I might hear a comment like: “there are days when I absolutely hate my husband for cheating on me. My mother’s husband cheated on her. My friend’s husband cheated on her. And I have had to watch wonderful women who I love struggle and hurt because a man couldn’t act with integrity. I have hated these men. I thought they were losers who couldn’t see the beautiful women right in from of them. I thought that they were liars and cheats. I told myself I could never be with that type of man. And now here I am married to a man who is no better than them. So yes, I have a lot of pent up anger toward my husband. And it comes out all of the time. I say nasty and hurtful things to him. And he will strike back and say that it is no wonder he cheated because I am so cold and abrasive. And it a vicious cycle. We will have a good day or two and seem to make some progress. And then something will come up and I will be furious and I will lash out at him again. Then he will say something horrible back to me to justify his cheating. And before I know it, we’re screaming at one another. I went into this saying that I wanted to save my marriage. But, I just don’t think that it’s going to be possible. Do people ever save their marriages after an affair when they can’t move past the fighting?”
Breaking The Cycle Of Anger: My answer to this is yes. I know this to be true because I have experienced it myself. But I have to tell you that turning the corner and tapering down and stopping the fighting doesn’t just magically happen. It takes work. It takes learning new ways to communicate. It takes having control and disrupting yourself when you want to lash out. It requires that you don’t engage with him even when he’s trying to push your buttons. And it helps greatly if you are both on board and agree to turn this around.

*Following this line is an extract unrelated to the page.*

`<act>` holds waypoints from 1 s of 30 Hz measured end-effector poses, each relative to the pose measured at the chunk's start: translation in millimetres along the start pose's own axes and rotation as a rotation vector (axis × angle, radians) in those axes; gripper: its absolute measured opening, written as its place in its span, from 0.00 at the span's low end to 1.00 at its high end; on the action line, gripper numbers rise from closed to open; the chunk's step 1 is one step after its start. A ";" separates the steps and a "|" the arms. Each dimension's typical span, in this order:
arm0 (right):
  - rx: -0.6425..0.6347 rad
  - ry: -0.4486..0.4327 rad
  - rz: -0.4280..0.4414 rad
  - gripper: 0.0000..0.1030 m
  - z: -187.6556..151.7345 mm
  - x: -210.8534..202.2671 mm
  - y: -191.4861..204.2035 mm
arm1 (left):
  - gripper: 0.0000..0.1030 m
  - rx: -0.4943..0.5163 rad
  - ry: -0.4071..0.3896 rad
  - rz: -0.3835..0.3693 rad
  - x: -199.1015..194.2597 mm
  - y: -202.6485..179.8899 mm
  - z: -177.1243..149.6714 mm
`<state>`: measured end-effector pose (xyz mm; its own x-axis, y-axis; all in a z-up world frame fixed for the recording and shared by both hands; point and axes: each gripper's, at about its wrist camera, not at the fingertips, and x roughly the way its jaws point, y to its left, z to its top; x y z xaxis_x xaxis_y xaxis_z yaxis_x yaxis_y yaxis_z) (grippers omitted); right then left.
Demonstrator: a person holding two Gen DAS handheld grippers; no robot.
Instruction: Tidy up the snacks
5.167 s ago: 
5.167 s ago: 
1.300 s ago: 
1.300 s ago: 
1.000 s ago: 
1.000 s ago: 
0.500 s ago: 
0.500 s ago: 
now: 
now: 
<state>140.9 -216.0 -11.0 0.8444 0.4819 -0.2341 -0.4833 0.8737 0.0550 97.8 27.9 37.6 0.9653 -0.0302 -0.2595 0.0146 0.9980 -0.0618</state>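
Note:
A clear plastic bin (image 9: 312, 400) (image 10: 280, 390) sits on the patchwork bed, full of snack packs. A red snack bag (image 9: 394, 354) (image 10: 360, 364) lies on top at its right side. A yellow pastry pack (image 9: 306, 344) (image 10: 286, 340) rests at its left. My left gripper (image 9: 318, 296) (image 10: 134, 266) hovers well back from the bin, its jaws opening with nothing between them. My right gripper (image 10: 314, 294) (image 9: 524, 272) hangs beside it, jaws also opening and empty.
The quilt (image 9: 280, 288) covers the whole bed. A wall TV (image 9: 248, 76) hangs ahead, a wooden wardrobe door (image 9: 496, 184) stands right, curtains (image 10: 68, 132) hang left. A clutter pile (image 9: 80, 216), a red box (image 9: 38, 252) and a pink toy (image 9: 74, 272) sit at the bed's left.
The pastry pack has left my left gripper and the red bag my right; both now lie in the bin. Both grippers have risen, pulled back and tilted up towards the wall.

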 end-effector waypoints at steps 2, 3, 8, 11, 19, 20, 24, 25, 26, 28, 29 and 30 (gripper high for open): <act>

Frankly, it also helps quite a bit if you have a counselor or third party to help you identify your triggers and then to coach you on new ways to address them. However, I do realize that not everyone wants or can go to counseling. I believe that it’s possible to redirect your marriage without counseling, but it requires a great deal of effort, self help, and self recognition. You have to get into the habit of watching your marriage and your actions almost like an outsider so that you can objectively see what is at play here. This can take quite a bit of determination. But I believe that it is possible.
The Natural Progression Of Things: I can also tell you this, which you might find to be encouraging. Even if you do nothing at all, the shock and anger does just naturally fade in time. I don’t want to insinuate that you just naturally will let go of your anger without working through it. That is not what I mean. But what I am saying is that the intensity of the anger does wane. Because it is exhausting to maintain that high level of emotion all of the time. So just because of that alone, things may begin to improve. When you are not as angry, you will not lash out as much and he will therefore not respond. This will break the cycle somewhat.
Understanding What Is Underneath The Anger: You have to be careful to not push your spouse’s buttons and vice verse because you are right. It’s very hard to make progress with your marriage and eventually save it when you can’t heal because of the fighting. Starting out this way doesn’t mean that your marriage is over. It just means that you have a lot of work to do. Much of the time, the anger is based on fear and resentment. You are scared that your life and your marriage is never going to right again. You feel that he has taken your happiness and your peace of mind away.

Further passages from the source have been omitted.